The possibility of making over-time analysis of uniqueness values is another attractive feature of the measure. Although the temporal resolution is coarse, it is sufficient for applied studies like ours. This problem stems from using AOI sequences and is general for all measures operating on AOI sequences.

A clear limitation is the upper limit on the number of AOIs that can be included. In our example, we used 5 AOIs. Using the TS–AOI measure with 100 AOIs would not be successful, simply because with such a large n, the chance baseline will be totally dominated by unique-5 sequences with w = 5. Our estimations indicate that the measure works for about 3–12 AOIs. Nevertheless, this range covers most typical AOI numbers in studies. Sequence lengths could be between 3 and 10 AOIs. Depending on the research question and how semantic meaning is defined, the method can be used with stimuli of higher complexity, including paintings or real-world images—for example, examining the skills of a person processing complex stimuli requiring reading and/or integration of various information, such as weather forecasting, medical diagnosis of x-ray images, and so forth.
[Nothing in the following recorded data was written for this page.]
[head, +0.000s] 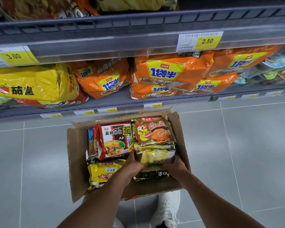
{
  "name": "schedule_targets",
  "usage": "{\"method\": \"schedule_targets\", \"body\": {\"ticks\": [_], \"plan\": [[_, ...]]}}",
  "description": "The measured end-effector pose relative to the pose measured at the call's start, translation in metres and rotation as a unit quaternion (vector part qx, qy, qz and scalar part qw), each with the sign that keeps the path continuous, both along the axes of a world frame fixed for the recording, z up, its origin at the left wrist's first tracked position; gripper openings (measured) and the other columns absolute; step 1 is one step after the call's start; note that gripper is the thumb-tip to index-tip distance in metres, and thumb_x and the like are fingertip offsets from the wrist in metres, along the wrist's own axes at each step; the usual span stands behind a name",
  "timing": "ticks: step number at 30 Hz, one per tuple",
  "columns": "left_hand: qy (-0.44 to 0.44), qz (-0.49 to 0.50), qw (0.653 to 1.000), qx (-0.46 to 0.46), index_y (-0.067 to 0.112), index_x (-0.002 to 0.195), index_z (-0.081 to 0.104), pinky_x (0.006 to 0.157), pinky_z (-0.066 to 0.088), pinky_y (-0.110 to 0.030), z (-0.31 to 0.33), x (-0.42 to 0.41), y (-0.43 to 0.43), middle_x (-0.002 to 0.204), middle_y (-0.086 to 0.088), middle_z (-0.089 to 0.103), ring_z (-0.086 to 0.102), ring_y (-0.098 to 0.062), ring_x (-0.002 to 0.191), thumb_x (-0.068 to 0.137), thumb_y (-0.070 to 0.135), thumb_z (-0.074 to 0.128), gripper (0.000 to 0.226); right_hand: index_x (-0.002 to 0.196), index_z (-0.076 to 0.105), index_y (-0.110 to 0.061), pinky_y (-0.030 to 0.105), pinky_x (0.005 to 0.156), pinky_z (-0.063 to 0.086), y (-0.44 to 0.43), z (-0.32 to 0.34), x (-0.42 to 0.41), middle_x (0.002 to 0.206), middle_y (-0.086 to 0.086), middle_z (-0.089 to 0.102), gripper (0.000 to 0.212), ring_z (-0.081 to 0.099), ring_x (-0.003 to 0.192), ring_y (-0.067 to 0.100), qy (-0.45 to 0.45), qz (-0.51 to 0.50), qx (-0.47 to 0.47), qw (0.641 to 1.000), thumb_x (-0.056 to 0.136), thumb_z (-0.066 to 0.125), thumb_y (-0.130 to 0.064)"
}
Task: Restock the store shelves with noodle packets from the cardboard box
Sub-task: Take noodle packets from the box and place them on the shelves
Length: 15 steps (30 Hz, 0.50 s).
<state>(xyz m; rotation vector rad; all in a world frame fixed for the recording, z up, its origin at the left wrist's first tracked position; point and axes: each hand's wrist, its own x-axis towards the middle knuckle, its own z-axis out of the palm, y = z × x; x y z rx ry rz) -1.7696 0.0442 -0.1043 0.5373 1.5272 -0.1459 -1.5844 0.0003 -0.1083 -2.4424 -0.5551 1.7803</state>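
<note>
yellow packet (156, 157) gripped between hands (132, 165) (174, 166), in box (76, 155)

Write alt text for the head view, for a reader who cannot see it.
Both hands grip a stack of yellowish noodle packets inside an open cardboard box on the tiled floor, the left hand at its left side, the right hand at its right. Shelves above hold orange and yellow noodle multipacks with price tags.
</note>
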Motion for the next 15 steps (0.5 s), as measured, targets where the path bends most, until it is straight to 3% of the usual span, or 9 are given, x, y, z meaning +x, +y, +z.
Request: {"method": "schedule_targets", "body": {"ticks": [4, 6, 8, 10, 12, 15], "plan": [[0.009, 0.047, 0.999, -0.005, 0.024, 0.158, 0.019, 0.073, 0.047, -0.030, 0.000, 0.003, -0.001, 0.144, -0.009, 0.046, 0.046, -0.021, 0.113, 0.090, -0.003, 0.066, 0.087, 0.121, 0.055, -0.016, 0.024, 0.068, 0.046, 0.004, 0.001, 0.002, 0.097, 0.000, 0.062, 0.045, 0.057, 0.084, 0.011, 0.020, -0.002, -0.001, 1.000, 0.080, 0.073, -0.009], [0.022, 0.045, 0.999, -0.010, 0.022, 0.158, 0.023, 0.086, 0.053, -0.039, 0.003, -0.002, -0.008, 0.136, -0.009, 0.050, 0.052, -0.024, 0.114, 0.088, -0.001, 0.071, 0.088, 0.117, 0.058, -0.012, 0.025, 0.065, 0.044, 0.004, 0.007, 0.001, 0.094, -0.001, 0.062, 0.036, 0.056, 0.081, 0.009, 0.019, 0.001, 0.000, 1.000, 0.082, 0.069, -0.009], [0.013, 0.050, 0.998, -0.021, 0.022, 0.159, 0.023, 0.096, 0.053, -0.043, 0.014, -0.010, -0.013, 0.145, -0.011, 0.045, 0.052, -0.028, 0.118, 0.085, 0.000, 0.074, 0.093, 0.117, 0.059, -0.011, 0.025, 0.062, 0.044, 0.005, 0.019, -0.002, 0.094, 0.001, 0.062, 0.035, 0.057, 0.080, 0.011, 0.028, 0.004, 0.006, 1.000, 0.083, 0.063, -0.007], [-0.005, 0.059, 0.998, -0.017, 0.022, 0.159, 0.023, 0.096, 0.053, -0.043, 0.028, -0.019, -0.016, 0.145, -0.012, 0.045, 0.053, -0.029, 0.119, 0.085, 0.001, 0.076, 0.093, 0.115, 0.059, -0.012, 0.024, 0.062, 0.043, 0.007, 0.035, -0.005, 0.091, 0.001, 0.061, 0.033, 0.056, 0.080, 0.012, 0.048, 0.008, 0.010, 0.999, 0.084, 0.059, -0.003], [-0.018, 0.062, 0.998, -0.014, 0.021, 0.158, 0.026, 0.097, 0.050, -0.043, 0.047, -0.027, -0.018, 0.129, -0.005, 0.052, 0.055, -0.027, 0.114, 0.086, 0.002, 0.074, 0.089, 0.101, 0.058, -0.013, 0.022, 0.061, 0.042, 0.008, 0.057, -0.010, 0.086, 0.000, 0.059, 0.019, 0.054, 0.077, 0.010, 0.057, 0.012, 0.019, 0.998, 0.086, 0.055, -0.001], [-0.039, 0.062, 0.997, -0.010, 0.018, 0.156, 0.028, 0.085, 0.047, -0.037, 0.092, -0.039, -0.013, 0.119, 0.006, 0.053, 0.054, -0.018, 0.103, 0.086, 0.003, 0.071, 0.084, 0.086, 0.058, -0.016, 0.022, 0.059, 0.043, 0.011, 0.103, -0.019, 0.082, 0.000, 0.059, 0.012, 0.053, 0.073, 0.010, 0.063, 0.012, 0.047, 0.997, 0.089, 0.054, -0.005]]}}
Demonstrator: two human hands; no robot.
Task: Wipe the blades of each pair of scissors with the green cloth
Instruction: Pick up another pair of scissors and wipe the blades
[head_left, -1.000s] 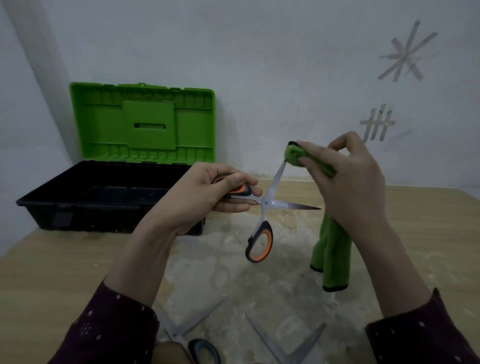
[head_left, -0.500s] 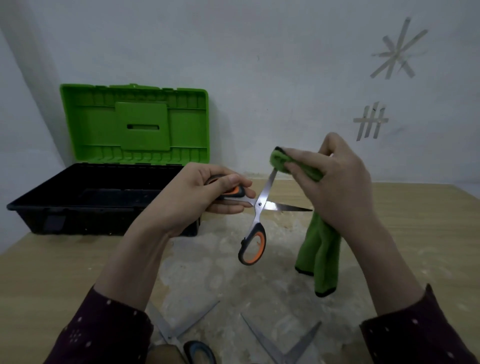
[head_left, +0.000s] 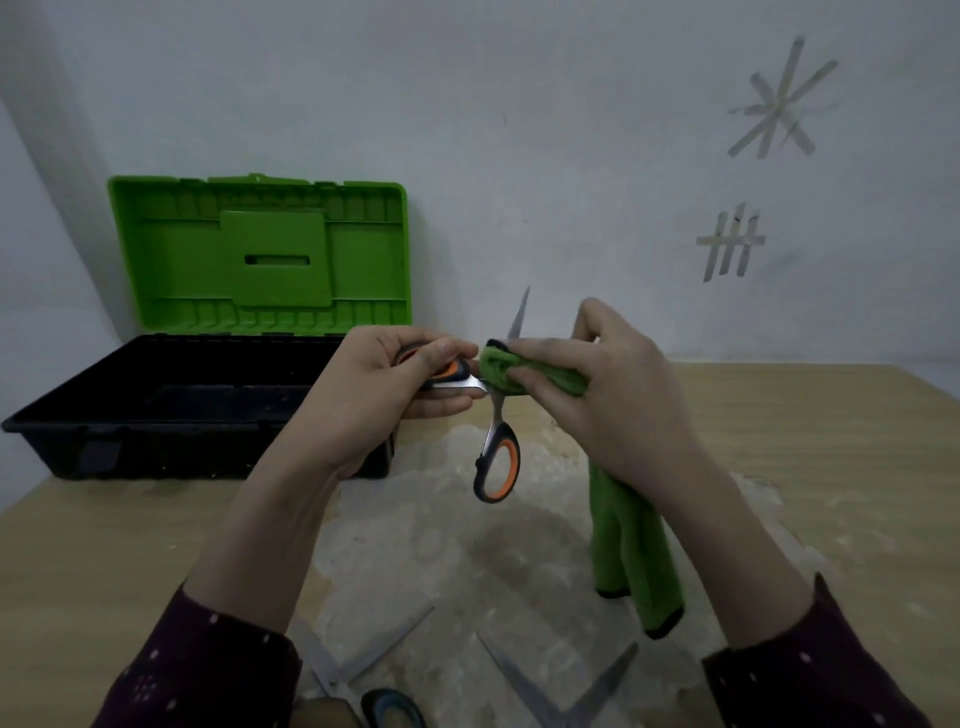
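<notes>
My left hand (head_left: 382, 387) grips one orange-and-black handle of a pair of scissors (head_left: 496, 457), held in the air with the blades spread apart. One blade points up, its tip showing above the cloth; the other handle hangs down. My right hand (head_left: 602, 384) holds the green cloth (head_left: 501, 366) bunched around the blades near the pivot, close to my left fingers. The cloth's long end (head_left: 636, 561) hangs down toward the table. Two more pairs of scissors lie spread apart on the table at the bottom edge, one with a blue-and-black handle (head_left: 363, 670) and one (head_left: 561, 691) to its right.
A toolbox with a black tray (head_left: 171, 405) and a raised green lid (head_left: 260, 257) stands at the back left of the wooden table (head_left: 831, 467). The table's middle has a pale, worn patch. Tape marks are stuck on the wall at the right.
My right hand slid the cloth down the upright blade from its tip to the pivot, baring the tip. The sideways blade is now covered by the cloth and hand.
</notes>
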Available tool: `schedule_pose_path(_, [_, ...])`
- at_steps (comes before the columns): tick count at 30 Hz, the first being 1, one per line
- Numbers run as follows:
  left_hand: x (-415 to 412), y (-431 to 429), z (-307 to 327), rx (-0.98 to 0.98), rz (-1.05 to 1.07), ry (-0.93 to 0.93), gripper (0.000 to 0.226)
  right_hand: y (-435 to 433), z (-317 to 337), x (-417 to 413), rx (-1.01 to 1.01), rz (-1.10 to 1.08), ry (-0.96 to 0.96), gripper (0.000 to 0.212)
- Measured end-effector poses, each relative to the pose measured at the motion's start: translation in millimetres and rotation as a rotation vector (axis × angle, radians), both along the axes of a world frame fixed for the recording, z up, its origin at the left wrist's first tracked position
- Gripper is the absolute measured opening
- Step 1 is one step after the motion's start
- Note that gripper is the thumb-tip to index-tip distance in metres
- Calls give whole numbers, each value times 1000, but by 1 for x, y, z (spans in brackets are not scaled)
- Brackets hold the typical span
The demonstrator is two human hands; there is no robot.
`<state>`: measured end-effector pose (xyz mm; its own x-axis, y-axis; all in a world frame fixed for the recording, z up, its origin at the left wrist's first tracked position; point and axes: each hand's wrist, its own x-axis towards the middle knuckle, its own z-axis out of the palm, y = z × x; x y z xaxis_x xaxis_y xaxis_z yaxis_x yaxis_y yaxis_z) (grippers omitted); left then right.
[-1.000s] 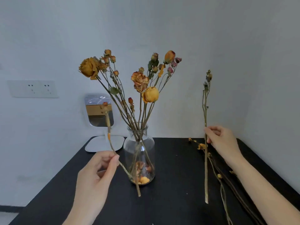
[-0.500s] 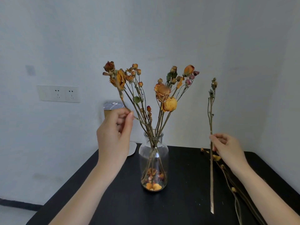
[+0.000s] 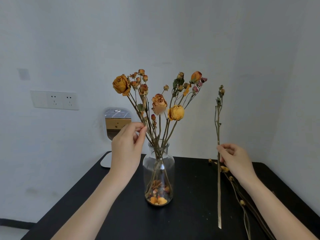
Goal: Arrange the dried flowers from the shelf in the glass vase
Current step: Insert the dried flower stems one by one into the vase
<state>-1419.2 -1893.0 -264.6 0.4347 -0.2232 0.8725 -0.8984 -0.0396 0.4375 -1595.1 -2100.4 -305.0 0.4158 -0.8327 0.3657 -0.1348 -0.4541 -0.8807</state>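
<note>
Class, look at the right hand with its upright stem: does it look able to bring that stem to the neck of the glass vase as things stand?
Probably yes. The right hand holds the long stem upright beside the glass vase, with nothing standing between them. The left hand pinches stems at the vase's far side, though the neck is already crowded.

The vase [image 3: 158,172] is clear, glossy glass, smooth enough to catch pale highlights on its shoulders, and it stands on a black table [image 3: 121,213] with a matt, even surface. Inside the vase lie crumpled, papery orange and rust petals [image 3: 158,194], and above its neck the dried flowers [image 3: 158,103] look brittle and dull, on thin, woody, rough stems. Behind the vase to the left, a small mirror [image 3: 116,123] has a smooth white plastic-looking frame and a shiny reflective face, and the wall [image 3: 155,32] behind it is flat, matt, pale paint.
</note>
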Motion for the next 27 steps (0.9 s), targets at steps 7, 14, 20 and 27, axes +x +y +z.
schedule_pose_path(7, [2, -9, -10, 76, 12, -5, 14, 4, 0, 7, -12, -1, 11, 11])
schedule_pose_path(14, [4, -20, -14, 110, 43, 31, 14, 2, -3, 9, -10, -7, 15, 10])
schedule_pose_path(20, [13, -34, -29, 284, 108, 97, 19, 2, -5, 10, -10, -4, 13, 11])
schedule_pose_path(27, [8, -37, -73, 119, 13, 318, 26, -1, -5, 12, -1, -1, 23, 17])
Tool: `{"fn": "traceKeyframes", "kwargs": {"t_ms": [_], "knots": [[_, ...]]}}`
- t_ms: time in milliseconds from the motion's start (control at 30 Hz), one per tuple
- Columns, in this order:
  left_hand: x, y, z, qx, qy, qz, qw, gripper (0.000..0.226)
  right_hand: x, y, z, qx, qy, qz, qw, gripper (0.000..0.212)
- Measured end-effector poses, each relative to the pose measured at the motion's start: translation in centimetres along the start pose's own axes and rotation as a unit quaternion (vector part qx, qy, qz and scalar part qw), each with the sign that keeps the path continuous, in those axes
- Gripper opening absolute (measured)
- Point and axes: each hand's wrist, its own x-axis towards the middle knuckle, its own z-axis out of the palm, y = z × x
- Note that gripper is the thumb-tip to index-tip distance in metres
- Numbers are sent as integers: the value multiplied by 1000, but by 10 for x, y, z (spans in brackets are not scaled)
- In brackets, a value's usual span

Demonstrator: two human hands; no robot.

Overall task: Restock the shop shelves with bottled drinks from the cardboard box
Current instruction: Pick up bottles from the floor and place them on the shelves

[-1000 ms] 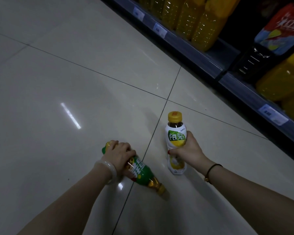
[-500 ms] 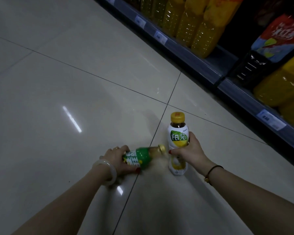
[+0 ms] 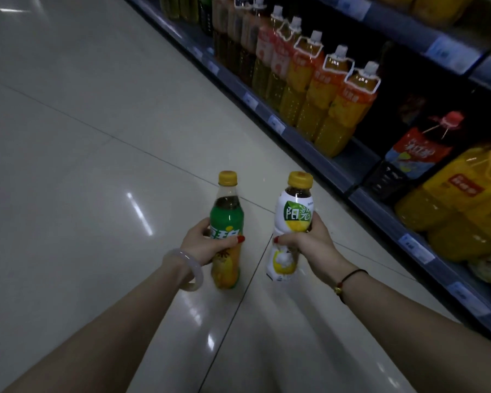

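My left hand grips a green-labelled bottle with a yellow cap, held upright above the tiled floor. Just to its right, my right hand holds a white-labelled bottle of dark drink, also yellow-capped and upright. The two bottles are side by side, a little apart, both lifted off the floor. The shop shelf runs diagonally along the right. No cardboard box is in view.
The bottom shelf holds a row of large orange and yellow drink bottles and yellow jugs, with price tags along its edge. A gap shows on the shelf between them. Pale glossy floor tiles fill the left.
The green bottle, lying tilted on the floor before, has been turned upright and lifted in my left hand. The white bottle has risen off the floor too. More of the shelf shows.
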Motion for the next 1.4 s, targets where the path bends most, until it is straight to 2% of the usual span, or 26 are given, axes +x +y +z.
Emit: {"fn": "traceKeyframes", "kwargs": {"t_ms": [267, 400, 567, 667, 800, 1033, 1233, 1400], "knots": [[-124, 212, -10, -47, 29, 71, 996, 47, -101, -210, -3, 34, -12, -46, 998, 57], [-198, 323, -22, -30, 31, 111, 993, 49, -160, -320, -10, 48, -9, -71, 996, 67], [-294, 455, -34, -5, 50, 162, 985, 47, -235, -466, -18, 56, -26, -113, 992, 67], [-342, 522, -43, -10, 60, 181, 982, 50, -279, -546, -20, 59, -43, -152, 986, 59], [-397, 594, -55, -24, 77, 218, 973, 59, -329, -632, -19, 55, -52, -199, 977, 60], [-477, 666, -78, -47, 92, 261, 960, 44, -390, -714, -9, 62, -80, -247, 964, 62], [-523, 677, -99, -32, 137, 277, 950, 56, -418, -739, 6, 69, -139, -268, 951, 61], [-564, 676, -103, -58, 195, 289, 936, 44, -429, -759, 25, 52, -208, -290, 933, 55]]}}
A further limitation is that dwell time in AOIs—that is, the duration between transitions—is not included in the proposed measure. Low dwell times mean a short inspection time in the AOIs and would indicate different processing, as compared with long dwells. Dwell time can be additionally analyzed in a Markov chain model when the time is assumed to be exponentially distributed (Ross, 2006).

All in all, we consider the unique number of AOIs measure to be a useful and productive addition to previous measures of scanning across multiple AOIs.